Hannah and The Twelve-Disk Tower of Hanoi (2014)

I’ve been talking about context a lot lately, for good reason: it often is the thing that introduces the essential order that makes good procedural generation come to life.

When generating stories, there have been a lot of attempts to codify the structure of storytelling, based on fairy tales, templates of betrayal, modeling the needs and knowledge of the characters, and so on. Sometimes these approaches produce interesting results. But that is not the only way to give a story structure.

Many other processes have patterns that look somewhat like the pattern of a story: Chess has an opening, rising action, and climax, fitting Freytag’s pyramid rather well but being different each time. 

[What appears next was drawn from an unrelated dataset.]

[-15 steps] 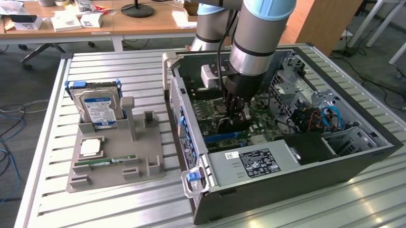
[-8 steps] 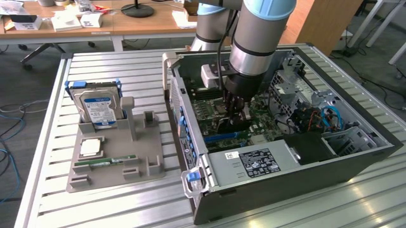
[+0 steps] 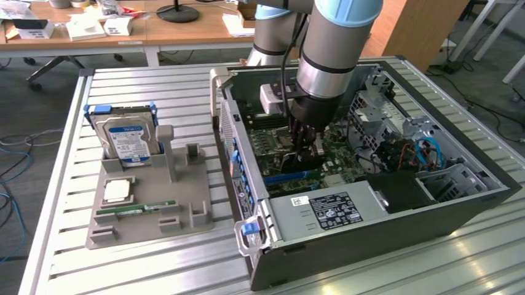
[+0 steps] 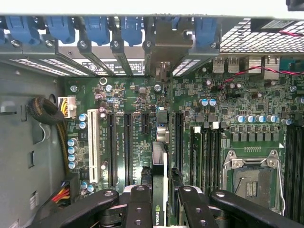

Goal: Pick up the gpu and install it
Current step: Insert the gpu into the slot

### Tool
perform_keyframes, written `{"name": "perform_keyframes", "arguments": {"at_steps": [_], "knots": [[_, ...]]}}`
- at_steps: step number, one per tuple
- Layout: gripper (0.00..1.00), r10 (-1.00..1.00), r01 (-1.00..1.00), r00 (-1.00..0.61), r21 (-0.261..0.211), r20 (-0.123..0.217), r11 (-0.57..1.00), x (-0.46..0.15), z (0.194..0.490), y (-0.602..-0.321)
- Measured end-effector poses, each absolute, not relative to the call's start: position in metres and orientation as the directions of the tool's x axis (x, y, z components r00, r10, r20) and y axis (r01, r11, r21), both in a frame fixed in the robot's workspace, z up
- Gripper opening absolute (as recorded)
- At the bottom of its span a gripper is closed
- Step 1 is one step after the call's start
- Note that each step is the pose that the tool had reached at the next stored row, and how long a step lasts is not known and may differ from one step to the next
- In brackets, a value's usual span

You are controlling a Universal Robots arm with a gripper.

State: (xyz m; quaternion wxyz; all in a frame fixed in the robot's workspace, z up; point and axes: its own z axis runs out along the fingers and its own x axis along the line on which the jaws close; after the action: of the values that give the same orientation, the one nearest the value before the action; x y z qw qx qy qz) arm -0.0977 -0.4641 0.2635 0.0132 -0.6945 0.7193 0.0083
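The pincer (image 3: 302, 140) points straight down inside the open metal case (image 3: 459, 203), mid-frame in the exterior view. Its black fingers (image 4: 139, 202) clamp the gpu (image 4: 158, 171), a slim dark card seen edge-on over the green motherboard (image 4: 228, 95). The wrist view shows long black slots (image 4: 127, 147). The exterior view shows the grey arm (image 3: 332, 55), the slatted surface (image 3: 147, 258) and, at left, a hard drive (image 3: 127, 138).

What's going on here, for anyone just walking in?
A robot arm reaches into the open computer case. Its gripper holds the gpu edge-on between its fingers, over the expansion slots of the green motherboard. A hard drive and a RAM stick sit on the grey tray outside.
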Motion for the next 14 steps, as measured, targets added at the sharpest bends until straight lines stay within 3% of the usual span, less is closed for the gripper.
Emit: {"name": "perform_keyframes", "arguments": {"at_steps": [14], "knots": [[0.26,-0.999,-0.999,-0.035,-0.006,-0.031,0.035,-0.0977,0.2612,-0.4641]]}}
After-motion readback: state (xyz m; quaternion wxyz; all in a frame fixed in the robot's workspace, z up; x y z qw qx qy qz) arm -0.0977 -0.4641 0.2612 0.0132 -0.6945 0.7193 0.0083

Remember, while mimicking a natural process is one way to do procedural generation, it is far from the only way. Following the principle of using unusual input and outputs in our procedural generation machines, there are a whole host of other processes that we can use to structure our stories.

Sean Barrett’s 2014 NaNoGenMo entry Hannah and The Twelve-Disk Tower of Hanoi  illustrates this perfectly. While it is a bit dry as literature, it demonstrates how a non-narrative process can be transformed into a plot. 

AI researchers have spent a lot of time experimenting with things like psychological models for characters, which is great. But if you’re a writer or designer you shouldn’t let your inability to write a human-like AI stop you from generating interactive stories. Ultimately, as long as the result feels right you can use nearly anything to procedurally generate something else.